Orfeas memiringkan kepala. "Itu bisa jadi hanya sebuah kebetulan. Bisa juga sugesti."

"Bisa jadi," jawab Nala. Gadis itu menarik napas. "Hingga, aku bertemu Ray. Ia lucu, manis dan langsung mengajakku berteman. Dan seberapa kuat orang lain menyatakan bahwa aku terkutuk, Ray masih mau berteman denganku."

"Ia tidak takut?"

"Tidak." Nala menggelengkan kepala. "Ia malah berkata ingin membuktikan sendiri jika ia bisa saja mati hanya karena berteman denganku. Tetapi, sampai hari ini, ia belum mati. Ia juga jarang sakit."

"Berarti, semua itu hanya kebetulan, bukan?" Orfeas tertawa. "Buktinya, temanmu itu tidak mati!"

"Ya, bisa jadi. Aku juga tidak tahu." Nala menyendok sendokan sereal terakhirnya. Gadis itu kemudian berdiri ke arah bak cuci untuk membersihkan bekas makannya.

Orfeas di sisi lain memangku dagu. Ia memandang punggung Nala dari belakang. Satu hal yang ia pelajari tentang manusia di dunia atas adalah tidak ada dari mereka yang membawa kutukan. 

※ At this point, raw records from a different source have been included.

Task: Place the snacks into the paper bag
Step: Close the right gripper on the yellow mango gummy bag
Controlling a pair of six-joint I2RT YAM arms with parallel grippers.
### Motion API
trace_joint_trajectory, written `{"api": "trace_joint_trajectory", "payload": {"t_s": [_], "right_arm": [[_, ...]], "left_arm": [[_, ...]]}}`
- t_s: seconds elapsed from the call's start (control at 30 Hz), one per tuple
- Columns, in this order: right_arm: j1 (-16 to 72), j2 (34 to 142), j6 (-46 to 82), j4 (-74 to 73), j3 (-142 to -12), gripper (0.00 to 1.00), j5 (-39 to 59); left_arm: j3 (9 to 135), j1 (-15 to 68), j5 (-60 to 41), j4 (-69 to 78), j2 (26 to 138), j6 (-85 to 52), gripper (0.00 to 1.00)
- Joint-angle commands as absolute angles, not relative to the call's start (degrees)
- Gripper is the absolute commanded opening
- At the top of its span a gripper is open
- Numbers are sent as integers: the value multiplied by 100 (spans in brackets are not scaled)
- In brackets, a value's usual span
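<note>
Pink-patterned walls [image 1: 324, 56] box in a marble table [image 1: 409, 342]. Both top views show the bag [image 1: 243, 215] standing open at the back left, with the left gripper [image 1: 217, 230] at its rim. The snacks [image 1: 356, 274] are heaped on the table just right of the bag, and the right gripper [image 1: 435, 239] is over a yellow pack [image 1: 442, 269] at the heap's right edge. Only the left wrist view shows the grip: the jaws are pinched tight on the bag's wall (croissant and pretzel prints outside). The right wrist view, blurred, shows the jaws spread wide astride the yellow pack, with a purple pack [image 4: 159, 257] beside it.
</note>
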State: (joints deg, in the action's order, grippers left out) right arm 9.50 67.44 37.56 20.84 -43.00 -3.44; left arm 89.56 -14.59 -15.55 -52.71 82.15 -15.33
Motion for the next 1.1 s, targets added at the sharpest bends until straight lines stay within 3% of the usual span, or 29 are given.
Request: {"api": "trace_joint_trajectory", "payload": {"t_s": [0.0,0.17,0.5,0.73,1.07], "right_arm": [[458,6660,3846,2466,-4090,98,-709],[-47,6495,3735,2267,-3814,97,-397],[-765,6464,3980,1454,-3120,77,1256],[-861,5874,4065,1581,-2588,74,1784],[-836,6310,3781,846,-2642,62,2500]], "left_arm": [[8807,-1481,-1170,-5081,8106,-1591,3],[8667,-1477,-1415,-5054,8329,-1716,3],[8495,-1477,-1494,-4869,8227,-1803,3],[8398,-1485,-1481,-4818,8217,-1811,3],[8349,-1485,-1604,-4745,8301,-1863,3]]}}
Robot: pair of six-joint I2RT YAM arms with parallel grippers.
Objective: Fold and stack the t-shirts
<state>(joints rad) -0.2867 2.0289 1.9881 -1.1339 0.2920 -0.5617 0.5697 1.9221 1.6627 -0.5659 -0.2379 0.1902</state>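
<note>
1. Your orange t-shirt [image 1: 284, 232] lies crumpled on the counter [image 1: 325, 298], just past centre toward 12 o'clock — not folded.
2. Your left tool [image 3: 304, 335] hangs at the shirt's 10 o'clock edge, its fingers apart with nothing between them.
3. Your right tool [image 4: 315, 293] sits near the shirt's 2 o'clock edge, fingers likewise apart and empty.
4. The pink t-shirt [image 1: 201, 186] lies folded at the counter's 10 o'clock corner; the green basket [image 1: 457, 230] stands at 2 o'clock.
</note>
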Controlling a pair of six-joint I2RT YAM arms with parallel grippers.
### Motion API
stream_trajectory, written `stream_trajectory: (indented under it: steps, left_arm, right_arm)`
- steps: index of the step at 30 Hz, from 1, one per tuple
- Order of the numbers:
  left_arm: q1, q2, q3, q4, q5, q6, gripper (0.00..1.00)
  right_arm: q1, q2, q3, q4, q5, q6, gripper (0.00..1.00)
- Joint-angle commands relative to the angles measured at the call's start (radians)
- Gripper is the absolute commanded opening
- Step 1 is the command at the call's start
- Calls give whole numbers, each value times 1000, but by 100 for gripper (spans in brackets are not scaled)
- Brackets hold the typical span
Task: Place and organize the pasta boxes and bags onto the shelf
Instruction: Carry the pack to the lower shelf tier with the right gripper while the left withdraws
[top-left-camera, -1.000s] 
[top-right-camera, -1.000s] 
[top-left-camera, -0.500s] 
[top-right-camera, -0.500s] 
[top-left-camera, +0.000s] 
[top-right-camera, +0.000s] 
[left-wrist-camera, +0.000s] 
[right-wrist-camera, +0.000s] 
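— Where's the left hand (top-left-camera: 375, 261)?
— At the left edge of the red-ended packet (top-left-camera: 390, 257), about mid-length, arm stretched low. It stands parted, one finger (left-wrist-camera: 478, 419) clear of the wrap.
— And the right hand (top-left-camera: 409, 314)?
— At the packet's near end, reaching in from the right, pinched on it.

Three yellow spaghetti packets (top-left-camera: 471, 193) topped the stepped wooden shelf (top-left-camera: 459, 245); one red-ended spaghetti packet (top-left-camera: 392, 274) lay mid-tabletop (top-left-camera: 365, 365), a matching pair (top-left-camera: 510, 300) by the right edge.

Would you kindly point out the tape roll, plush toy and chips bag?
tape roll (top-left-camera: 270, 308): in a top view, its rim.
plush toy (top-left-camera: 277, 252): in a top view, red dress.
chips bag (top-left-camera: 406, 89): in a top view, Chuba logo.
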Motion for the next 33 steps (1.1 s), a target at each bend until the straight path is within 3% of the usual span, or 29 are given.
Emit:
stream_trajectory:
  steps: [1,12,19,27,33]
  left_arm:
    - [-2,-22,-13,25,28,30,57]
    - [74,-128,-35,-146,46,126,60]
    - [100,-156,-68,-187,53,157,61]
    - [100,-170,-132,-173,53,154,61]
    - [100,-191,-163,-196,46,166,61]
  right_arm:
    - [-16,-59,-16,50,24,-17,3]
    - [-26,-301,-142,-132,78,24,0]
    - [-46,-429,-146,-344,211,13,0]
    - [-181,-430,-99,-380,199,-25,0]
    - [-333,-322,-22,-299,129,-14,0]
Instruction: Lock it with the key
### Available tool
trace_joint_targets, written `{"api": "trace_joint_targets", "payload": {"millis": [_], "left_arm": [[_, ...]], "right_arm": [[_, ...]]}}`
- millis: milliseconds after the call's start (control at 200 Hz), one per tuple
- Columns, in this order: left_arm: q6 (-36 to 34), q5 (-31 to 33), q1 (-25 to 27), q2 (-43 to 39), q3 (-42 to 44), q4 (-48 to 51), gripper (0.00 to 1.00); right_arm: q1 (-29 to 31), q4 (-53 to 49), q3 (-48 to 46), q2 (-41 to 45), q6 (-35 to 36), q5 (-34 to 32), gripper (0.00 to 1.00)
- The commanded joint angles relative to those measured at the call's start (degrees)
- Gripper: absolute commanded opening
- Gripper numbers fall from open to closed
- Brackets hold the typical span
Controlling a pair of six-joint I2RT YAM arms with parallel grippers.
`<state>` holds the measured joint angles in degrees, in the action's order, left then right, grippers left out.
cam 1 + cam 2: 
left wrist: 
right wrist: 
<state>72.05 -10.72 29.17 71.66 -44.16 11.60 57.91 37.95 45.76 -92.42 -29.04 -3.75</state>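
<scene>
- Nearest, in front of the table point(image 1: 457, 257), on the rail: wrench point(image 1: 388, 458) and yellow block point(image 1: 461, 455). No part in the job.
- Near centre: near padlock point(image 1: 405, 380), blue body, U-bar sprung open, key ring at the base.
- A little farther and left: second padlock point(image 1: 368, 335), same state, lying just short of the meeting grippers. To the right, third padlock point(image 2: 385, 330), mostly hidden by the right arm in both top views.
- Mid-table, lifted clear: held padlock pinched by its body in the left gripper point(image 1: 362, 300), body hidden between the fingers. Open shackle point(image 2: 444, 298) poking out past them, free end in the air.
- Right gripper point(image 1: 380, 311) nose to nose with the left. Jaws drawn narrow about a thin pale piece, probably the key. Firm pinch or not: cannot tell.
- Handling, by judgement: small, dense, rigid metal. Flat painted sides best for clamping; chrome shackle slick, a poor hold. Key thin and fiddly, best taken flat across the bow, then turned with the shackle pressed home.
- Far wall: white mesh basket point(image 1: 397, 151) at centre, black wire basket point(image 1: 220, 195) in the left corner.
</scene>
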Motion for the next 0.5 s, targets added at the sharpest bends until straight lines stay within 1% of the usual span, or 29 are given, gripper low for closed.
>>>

Manusia dunia atas itu memang membosankan. Tetapi, terkadang, mereka spesial di saat yang bersamaan. Sesuatu yang tidak bisa dideskripsikan Orfeas. Mungkin, itu yang menyebabkan pangeran satu itu sering sekali bolak-balik dunia bawah dan atas hanya untuk sekadar berjalan-jalan atau berbaur dan menyamar.

Ting! Tong!

Suara bel dari depan rumah membuat nala menengok. Ia meletakan mangkok yang telah bersih ke rak pengeringan. Kakinya berlari ke arah salah satu kursi di meja makan, tangannya menyambar tas yang berada di atas sana. 

"Sebentar!" teriak Nala.

Orfeas melirik ke arah pintu. Ia yakin, lelaki bernama Ray itu berada di balik papan kayu bercat putih tersebut.

Orfeas mengikuti dari belakang sementara Nala membuka pintu. Benar saja, sosok lelaki berambut kecokelatan dengan jaket varsity merah tampak tersenyum sangat manis.

"Kamu sudah siap?" tanya Ray masih dengan senyum merekah.

"Y-ya, sudah." Sesaat, Nala melirik ke arah Orfeas yang berada di belakangnya. Berharap, Orfeas benar-benar tak terlihat dengan wujudnya itu. Tetapi, melihat Ray yang tak menunjukan gelagat aneh membuat Nala menghela napas lega.

"Kalau begitu, ayo jalan!"

Nala mengangguk pelan seraya menutup dan mengunci pintu. Gadis itu melihat Orfeas yang sudah mulai mengepakan sayapnya dan kini terbang di atas mereka.

"Apa yang sedang kamu lihat?" tanya Ray bingung sambil menyodorkan helm.

Nala buru-buru menggeleng. Ia mengambil helm dari tangan Ray dan mengenakan di kepalanya. Tak lama, Ray sudah mengendarai motornya menuju ke sekolah dengan Nala di boncengannya.

Nala masih memandang ke atas, menatap ke arah Orfeas yang terbang dengan jantung berdegup kencang. Ia menarik napas panjang. Semoga tak ada masalah dengan kehadiran Orfeas hari ini atau hari yang akan datang.